CodePudding user response：

If you cannot evaluate the tree far enough to get to the end of the game, then you need to have some function which can produce an approximate score for an incomplete gamestate. So if 1 means cross wins, then numbers between 0 and 1 would indicate they're increasingly likely to win, and numbers between 0 and -1 indicate they're likely to lose. The details of this evaluation function entirely depends on the game you're playing, and it may not be obvious what the "right" function to do this is.

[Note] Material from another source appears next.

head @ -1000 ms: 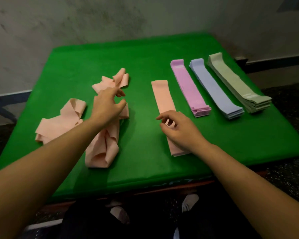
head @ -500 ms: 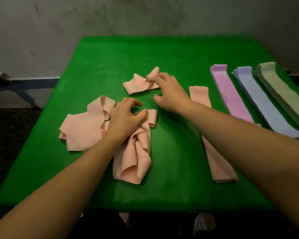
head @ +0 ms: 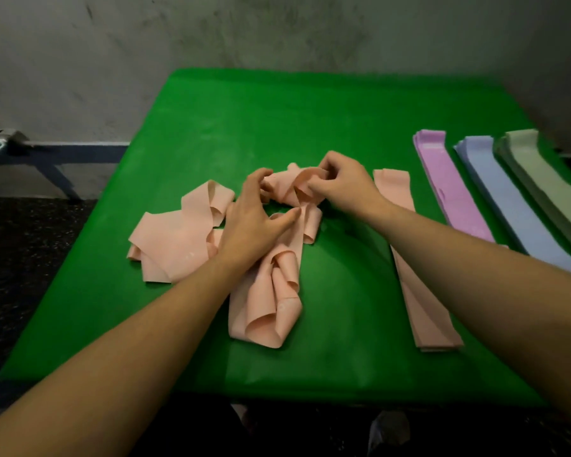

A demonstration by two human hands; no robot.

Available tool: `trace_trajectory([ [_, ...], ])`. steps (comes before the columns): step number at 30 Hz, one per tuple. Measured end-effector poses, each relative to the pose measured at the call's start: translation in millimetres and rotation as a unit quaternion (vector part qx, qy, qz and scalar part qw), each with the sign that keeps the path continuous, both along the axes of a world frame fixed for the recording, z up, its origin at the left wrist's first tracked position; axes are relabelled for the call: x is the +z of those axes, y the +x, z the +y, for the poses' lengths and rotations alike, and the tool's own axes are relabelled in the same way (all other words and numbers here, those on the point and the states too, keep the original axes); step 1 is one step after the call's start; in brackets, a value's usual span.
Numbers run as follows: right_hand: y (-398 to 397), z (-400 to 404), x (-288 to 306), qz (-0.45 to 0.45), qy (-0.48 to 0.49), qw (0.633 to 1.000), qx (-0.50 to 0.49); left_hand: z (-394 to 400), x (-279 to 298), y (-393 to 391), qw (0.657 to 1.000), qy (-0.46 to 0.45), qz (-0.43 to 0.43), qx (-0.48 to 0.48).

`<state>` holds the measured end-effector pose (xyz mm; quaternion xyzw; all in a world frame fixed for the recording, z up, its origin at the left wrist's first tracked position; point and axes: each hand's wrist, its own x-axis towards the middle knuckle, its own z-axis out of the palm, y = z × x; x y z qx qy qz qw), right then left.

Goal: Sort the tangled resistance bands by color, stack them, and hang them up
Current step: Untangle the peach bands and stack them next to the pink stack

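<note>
Tangled peach bands lie mid-table: a crumpled one (head: 290, 189) at the far side, a rolled one (head: 271, 301) nearer me, and a folded one (head: 175, 239) at the left. My right hand (head: 343, 183) pinches the crumpled peach band. My left hand (head: 254, 222) rests over the tangle with fingers curled and spread, its fingertips touching the same band. A flat peach stack (head: 416, 275) lies right of the tangle, partly hidden by my right forearm. Further right are a purple stack (head: 449, 183), a blue stack (head: 508, 206) and a green stack (head: 548, 186).
The green-covered table (head: 277, 120) stands against a grey wall. A blue metal frame (head: 47, 156) stands at the left beside the table. Dark speckled floor surrounds it, and my feet show below the near edge.
My right hand pulled the far peach band toward the tangle and closed on it. My left hand shifted up to meet it. The view moved slightly left.
</note>
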<state>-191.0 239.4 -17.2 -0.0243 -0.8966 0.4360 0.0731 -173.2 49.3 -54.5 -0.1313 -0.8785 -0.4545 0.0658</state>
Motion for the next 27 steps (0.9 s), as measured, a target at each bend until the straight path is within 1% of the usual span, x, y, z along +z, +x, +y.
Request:
trace_trajectory([
  [3,26,5,14,0.024,-0.062,0.998,-0.013,1,12,2,0.999,-0.019,0.004,-0.025],
  [5,42,9,29,0.045,-0.103,0.993,-0.023,7,25,6,0.999,-0.019,0.026,-0.037],
  [7,57,12,47,0.062,-0.132,0.989,-0.036,14,40,12,0.998,-0.005,0.043,-0.052],
  [12,95,21,92,0.075,-0.223,0.971,-0.043,29,78,37,0.995,0.034,0.034,-0.083],
  [15,123,27,113,0.079,-0.216,0.973,-0.031,32,104,59,0.987,0.134,-0.008,-0.085],
  [18,155,32,123,0.072,-0.188,0.979,-0.023,31,129,87,0.956,0.264,-0.085,-0.099],
  [20,177,34,125,0.075,-0.179,0.981,-0.022,29,140,108,0.935,0.318,-0.123,-0.098],
  [24,221,28,125,0.059,-0.201,0.978,-0.012,24,155,147,0.907,0.370,-0.172,-0.104],
  [27,247,24,120,0.054,-0.179,0.982,-0.002,23,153,170,0.901,0.373,-0.194,-0.106],
])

In chess for example, here's some functions you could write to try to approximate who's winning:

1. Add up the number of pieces player A has, and subtract the number of pieces player B has
2. Same as #1, but weight the pieces relative to how good they generally are (queens worth more than pawns, for example)
3. Same as #2, but write some complicated logic which looks at the arrangement of the pieces to try to guess whether that arrangement is good or not. Maybe it would give a bonus to pieces that have many moves available to them as opposed to being trapped behind other pieces, or would add a bonus when pawns are arranged diagonally to support eachother.
4. Same as #3, but use a neural network and billions of training games to generate the complicated logic for you.

What's a good evaluation function for your game? I'm afraid I don't really have a good answer for you. Figuring that out requires some expertise in the game, and very likely some experimentation. To start, maybe you could do something which figures out which pieces are "dead" (ie, they're surrounded such that they can not contribute to making a line of 4), and then sums up the remaining pieces.